This is a contributor content by Tal Elyashiv, Founder of SPiCE VC.
When the White House said digital assets would ‘take off like a rocket ship’ once the CLARITY Act passes, markets reacted the way markets do: Bitcoin rallied, commentary flooded in, and the word ‘historic’ appeared in approximately every third headline. I’ve been investing in blockchain infrastructure since 2017. My read is more measured.
Legislation matters. But the question serious investors should be asking isn’t whether the CLARITY Act passes, it’s whether the underlying market structure is ready to absorb what clarity is supposed to enable.
The CLARITY Act, if enacted as currently drafted, would establish jurisdictional boundaries between the Securities and Exchange Commission and the Commodity Futures Trading Commission for digital assets, provide clearer criteria for when a token is a commodity versus a security, and create a defined path for digital asset exchanges to register and operate. Those are meaningful changes. They resolve years of enforcement-by-ambiguity that has kept institutional capital on the sidelines and pushed legitimate projects offshore.
But legislation is not infrastructure. And infrastructure is what moves markets.
Consider what happened after the spot Bitcoin exchange-traded fund approvals in January 2024. The SEC’s decision was described as a watershed moment. BlackRock, Fidelity and Invesco launched ETF products within days. By March, the iShares Bitcoin Trust had crossed $10 billion in assets under management faster than any ETF in history. Price followed institutional flows, not the reverse. The regulatory event mattered, but what converted that event into sustained price appreciation was the distribution infrastructure, the custody rails and the compliance frameworks that institutional buyers required before they could allocate.
The CLARITY Act creates a similar setup. If it passes, tokenized securities, compliant digital asset exchanges and on-chain settlement infrastructure become significantly more viable at institutional scale. The real-world asset tokenization market was estimated at roughly $185 billion as of mid-2024 according to data aggregated by rwa.xyz, a figure that includes tokenized Treasuries, private credit and real estate. McKinsey projected that number could reach $2 trillion by 2030 under favorable regulatory conditions. Clarity is a prerequisite for that trajectory, not a guarantee of it.
What’s still missing, and what the CLARITY Act does not address, is the market structure layer. Tokenized assets need liquid secondary markets, standardized settlement protocols and interoperable custody infrastructure before institutional allocators can treat them like a functioning asset class. Right now, many tokenized securities trade in thin, fragmented markets with settlement rails that don’t connect to the prime brokerage and fund administration systems that large investors depend on. Regulatory clarity tells you what you’re allowed to build. It doesn’t build it.

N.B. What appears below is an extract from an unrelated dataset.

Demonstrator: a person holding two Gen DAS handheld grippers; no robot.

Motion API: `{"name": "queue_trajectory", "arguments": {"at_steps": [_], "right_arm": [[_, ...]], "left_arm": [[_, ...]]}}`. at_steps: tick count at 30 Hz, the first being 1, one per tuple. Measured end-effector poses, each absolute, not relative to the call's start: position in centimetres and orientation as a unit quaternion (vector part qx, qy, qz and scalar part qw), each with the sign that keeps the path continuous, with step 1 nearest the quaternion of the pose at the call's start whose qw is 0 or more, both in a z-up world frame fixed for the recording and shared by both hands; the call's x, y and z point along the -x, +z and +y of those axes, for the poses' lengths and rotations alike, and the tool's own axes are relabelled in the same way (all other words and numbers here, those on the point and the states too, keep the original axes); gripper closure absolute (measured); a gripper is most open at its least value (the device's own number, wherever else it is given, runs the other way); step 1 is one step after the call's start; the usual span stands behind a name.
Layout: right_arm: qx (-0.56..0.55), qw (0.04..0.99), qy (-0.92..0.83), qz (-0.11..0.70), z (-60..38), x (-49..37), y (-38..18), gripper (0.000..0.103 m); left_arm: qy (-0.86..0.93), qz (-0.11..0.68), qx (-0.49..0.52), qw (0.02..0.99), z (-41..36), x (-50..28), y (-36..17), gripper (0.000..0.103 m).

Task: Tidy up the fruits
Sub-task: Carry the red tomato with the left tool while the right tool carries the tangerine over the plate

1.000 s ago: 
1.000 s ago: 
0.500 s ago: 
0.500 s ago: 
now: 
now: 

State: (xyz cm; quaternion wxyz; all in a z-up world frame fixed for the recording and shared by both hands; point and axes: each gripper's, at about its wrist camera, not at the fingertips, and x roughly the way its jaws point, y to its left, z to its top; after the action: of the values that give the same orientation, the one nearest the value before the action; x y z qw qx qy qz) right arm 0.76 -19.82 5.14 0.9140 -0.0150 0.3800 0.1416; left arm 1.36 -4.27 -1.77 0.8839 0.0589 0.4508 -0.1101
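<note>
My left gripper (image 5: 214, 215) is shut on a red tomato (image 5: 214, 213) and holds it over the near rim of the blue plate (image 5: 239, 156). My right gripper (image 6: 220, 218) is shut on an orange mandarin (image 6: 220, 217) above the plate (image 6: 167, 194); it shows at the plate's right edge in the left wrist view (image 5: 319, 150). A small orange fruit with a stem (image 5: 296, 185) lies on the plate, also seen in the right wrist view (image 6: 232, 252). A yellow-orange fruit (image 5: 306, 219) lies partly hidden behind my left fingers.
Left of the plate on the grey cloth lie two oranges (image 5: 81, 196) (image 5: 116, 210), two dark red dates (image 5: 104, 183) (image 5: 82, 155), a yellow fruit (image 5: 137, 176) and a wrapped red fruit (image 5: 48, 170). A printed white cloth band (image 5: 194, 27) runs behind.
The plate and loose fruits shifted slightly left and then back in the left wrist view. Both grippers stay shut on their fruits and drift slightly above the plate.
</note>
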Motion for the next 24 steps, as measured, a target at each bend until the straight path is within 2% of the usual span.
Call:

This is the dynamic I’d call buy the rumor, sell the news, not because the legislation is empty, but because the gap between what the law enables and what the market can operationalize is larger than current enthusiasm accounts for. We saw a version of this in 2022 when the European Union’s Markets in Crypto-Assets regulation began moving toward finalization. Sentiment around compliant digital asset issuance in Europe improved significantly. But the actual volume of regulated tokenized security issuance in EU markets remained modest through 2023, because the exchanges, custodians and legal frameworks required to transact those instruments were still being built.
None of this means the CLARITY Act is priced in and the trade is over. It means the trade is more nuanced than a single legislative catalyst.
The firms that will benefit most from regulatory clarity aren’t necessarily the ones with the highest trading volume today. They are the ones building the settlement rails, the compliance infrastructure, the custody architecture and the secondary market liquidity mechanisms that make a regulated digital asset market function at scale. Those are the structural enablers. They are less visible than token prices, and they are harder to model in a retail portfolio, but they are where durable value accretes in technological revolutions.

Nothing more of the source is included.